» Task:
Reproduce exactly the lines below, from the first one through the line containing "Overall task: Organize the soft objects", and omit any pictures.

» Given information:
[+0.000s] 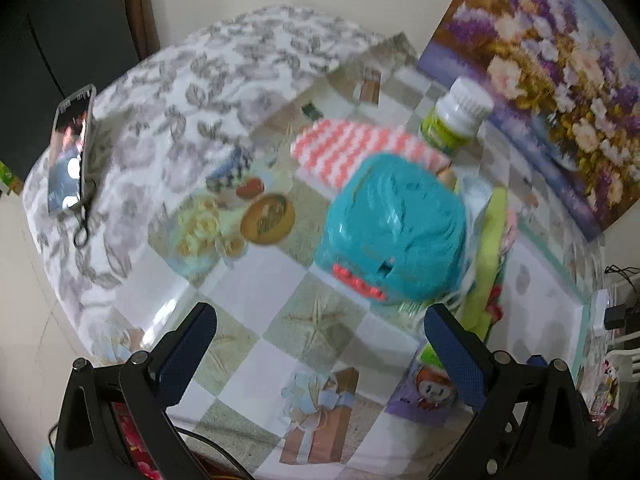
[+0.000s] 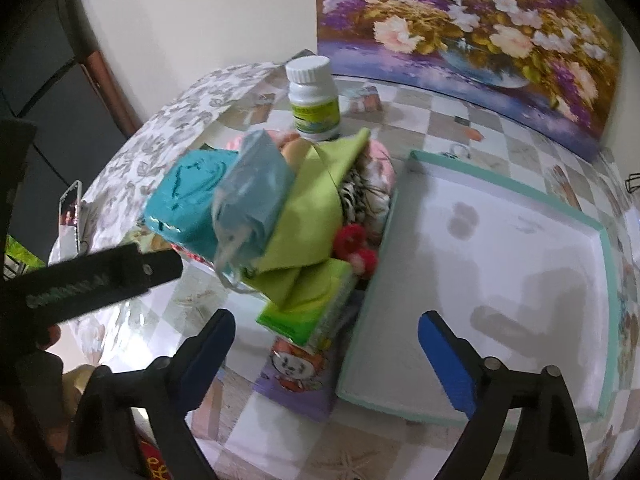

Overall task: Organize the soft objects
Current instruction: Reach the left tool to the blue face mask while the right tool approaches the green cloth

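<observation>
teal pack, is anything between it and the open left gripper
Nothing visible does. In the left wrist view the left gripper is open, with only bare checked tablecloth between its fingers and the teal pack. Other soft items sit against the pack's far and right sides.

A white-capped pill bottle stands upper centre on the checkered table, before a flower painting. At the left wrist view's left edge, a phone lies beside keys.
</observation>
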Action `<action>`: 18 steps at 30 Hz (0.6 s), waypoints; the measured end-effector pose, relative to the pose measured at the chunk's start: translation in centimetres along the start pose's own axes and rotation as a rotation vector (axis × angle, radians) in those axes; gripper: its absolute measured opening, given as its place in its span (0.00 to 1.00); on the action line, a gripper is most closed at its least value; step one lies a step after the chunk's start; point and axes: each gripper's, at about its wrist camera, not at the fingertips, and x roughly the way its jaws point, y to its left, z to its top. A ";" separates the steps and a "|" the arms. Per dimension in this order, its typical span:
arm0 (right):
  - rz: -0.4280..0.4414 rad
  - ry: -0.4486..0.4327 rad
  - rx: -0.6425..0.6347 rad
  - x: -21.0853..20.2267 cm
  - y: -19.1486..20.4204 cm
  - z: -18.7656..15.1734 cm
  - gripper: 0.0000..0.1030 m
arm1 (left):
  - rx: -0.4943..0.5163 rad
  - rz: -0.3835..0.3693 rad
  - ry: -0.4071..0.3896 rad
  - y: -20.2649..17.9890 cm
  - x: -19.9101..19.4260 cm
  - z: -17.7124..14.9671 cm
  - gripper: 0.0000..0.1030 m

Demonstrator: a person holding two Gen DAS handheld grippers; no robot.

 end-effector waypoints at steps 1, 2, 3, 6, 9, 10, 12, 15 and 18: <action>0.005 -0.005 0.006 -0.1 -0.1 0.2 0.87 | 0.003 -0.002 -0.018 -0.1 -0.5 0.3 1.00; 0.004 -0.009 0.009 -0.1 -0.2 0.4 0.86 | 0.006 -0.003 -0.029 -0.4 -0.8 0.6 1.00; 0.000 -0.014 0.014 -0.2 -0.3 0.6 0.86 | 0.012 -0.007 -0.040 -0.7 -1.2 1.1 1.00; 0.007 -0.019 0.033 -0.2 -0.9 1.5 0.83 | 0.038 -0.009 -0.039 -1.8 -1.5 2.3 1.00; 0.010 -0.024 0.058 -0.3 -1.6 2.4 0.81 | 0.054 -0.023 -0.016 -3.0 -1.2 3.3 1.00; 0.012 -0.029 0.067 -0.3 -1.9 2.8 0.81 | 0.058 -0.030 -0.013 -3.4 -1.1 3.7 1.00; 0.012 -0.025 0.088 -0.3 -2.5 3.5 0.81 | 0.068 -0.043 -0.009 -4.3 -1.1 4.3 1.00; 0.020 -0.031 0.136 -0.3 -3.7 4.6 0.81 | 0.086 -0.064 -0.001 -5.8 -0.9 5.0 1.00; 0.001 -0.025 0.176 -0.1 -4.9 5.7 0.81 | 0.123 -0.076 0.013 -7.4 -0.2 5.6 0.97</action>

» Answer box:
[+0.000s] 
[+0.000s] 

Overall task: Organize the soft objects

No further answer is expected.